Mucho se ha escrito desde que el trasatlántico zarpó (en abril de 1912 desde Queenstown -Irlanda- hasta Nueva York), pero poco se ha divulgado que el barco venía ya gafado en origen.

En efecto, dos días después de que se anunciara que el crucero partiría el 20 de marzo de 1912, su buque "hermano", el Olympic, chocó contra una embarcación de guerra. El Titanic tuvo que cederle su espacio en el astillero de Belfast. Fue retirado a dique seco y su salida se retrasó. Nadie sabe lo que habría pasado si hubiera zarpado a tiempo.

La mayoría conocemos por libros, documentales y cine la historia. El Titanic, "La reina del océano", como se publicitó, navegó con tranquilidad... los dos primeros días. En ese tiempo, los pasajeros privilegiados y la parte selecta de la tripulación, incluido el capitán Smith, pudieron lucirse y hacer buena ostentación de su posición.

Tan ufano estaba Smith que, animado por su asesor de cabecera, Ismay (el presidente a bordo de la compañía) decidió marchar a máxima velocidad. Los dos, capitán y asesor, querían marcarse el mejor tiempo en su viaje para pasar a la historia. Y pasaron. Vaya que si pasaron.

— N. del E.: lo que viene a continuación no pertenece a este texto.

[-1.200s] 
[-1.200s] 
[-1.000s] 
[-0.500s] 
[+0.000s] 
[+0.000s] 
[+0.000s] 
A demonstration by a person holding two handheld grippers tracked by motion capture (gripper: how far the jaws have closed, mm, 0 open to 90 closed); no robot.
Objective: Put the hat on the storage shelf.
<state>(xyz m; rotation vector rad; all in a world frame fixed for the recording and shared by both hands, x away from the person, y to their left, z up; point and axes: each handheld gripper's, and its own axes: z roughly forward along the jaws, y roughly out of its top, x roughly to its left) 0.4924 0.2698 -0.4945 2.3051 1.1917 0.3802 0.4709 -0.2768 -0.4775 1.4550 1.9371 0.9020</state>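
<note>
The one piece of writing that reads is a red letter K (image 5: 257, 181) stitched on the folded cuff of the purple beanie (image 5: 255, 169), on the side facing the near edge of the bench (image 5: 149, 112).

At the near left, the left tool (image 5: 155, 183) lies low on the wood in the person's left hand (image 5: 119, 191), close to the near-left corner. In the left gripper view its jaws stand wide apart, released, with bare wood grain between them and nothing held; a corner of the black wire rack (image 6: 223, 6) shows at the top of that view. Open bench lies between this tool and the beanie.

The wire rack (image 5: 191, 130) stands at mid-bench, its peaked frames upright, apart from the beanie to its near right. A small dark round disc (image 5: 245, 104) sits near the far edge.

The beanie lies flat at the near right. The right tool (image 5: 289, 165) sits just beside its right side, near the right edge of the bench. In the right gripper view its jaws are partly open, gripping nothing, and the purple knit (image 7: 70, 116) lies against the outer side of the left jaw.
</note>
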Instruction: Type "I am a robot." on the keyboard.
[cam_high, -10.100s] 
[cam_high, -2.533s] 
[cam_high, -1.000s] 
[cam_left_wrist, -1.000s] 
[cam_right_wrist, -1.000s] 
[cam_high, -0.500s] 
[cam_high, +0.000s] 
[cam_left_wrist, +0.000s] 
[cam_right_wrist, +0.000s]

El tercer día empezaron a llegar informes de alarma avisándoles de la presencia de bloques de hielo en la ruta. Uno tras otro...hasta doce. Los decidieron ignorar. Nadie ni nada, por muy grave que fuera, les iba a estropear su travesía de arrogancia.

El resto es bien conocido.

El 14 de abril el capitán, retirado a descansar, pese a conocer las alertas, había dejado a sus oficiales a cargo del barco. A media noche, un vigía avisó con la campana de un iceberg brutal a menos de medio kilómetro. El oficial que había en el puente de mando, viendo la que caía encima, hizo una maniobra que evitó el primer choque frontal. Sin embargo, al girar, el bloque de hielo abrió una grieta y dejó al Titanic sentenciado a muerte, mientras el capitán (calentito en su camarote) ni se enteraba.

Cuando, por fin, este se levantó, sólo se le ocurrió cerrar todos los compartimentos estancos y encomiar a los oficiales a que prepararan el abandono del barco (eso sí, sin crear pánico ni transmitir mucha verdad, porque él ya sabía que muchos pasajeros iban a morir).

A la historia ha pasado también la orquesta (que tocó impasible mientras el barco se iba a pique y la gente pedía auxilio) como símbolo de la ineficacia de las quimeras para la ocultación de la realidad.

El Titanic, que se quiso vender como "el buque más seguro de la historia", ha pasado a los anales como símbolo de los estragos de la soberbia del hombre.

Soberbia, incompetencia y escapismo es una combinación que siempre acaban mal.

Dicen que somos la única especie que tropieza dos veces con la misma piedra. Viendo lo que está pasando estas semanas con los datos de la COVID, no puedo evitar la analogía.

El barco es España,

el iceberg, la pandemia,

los telegrafistas que alertaron sin éxito son los científicos, sanitarios (y también estamos algunas fuerzas políticas),

los vigías que están viendo la tragedia llegar, son los consejeros autonómicos,

los oficiales, Illa y Simón,

la orquesta, la comunicación institucional y algunos tertulianos de corte,

Ismay, el presidente de a bordo, Redondo,

y, por último, Sánchez, el capitán (aunque, en este caso, no tengo ninguna fe en que sea, como Smith, el último en saltar).

¿Seremos capaces esta vez de reinventar la historia?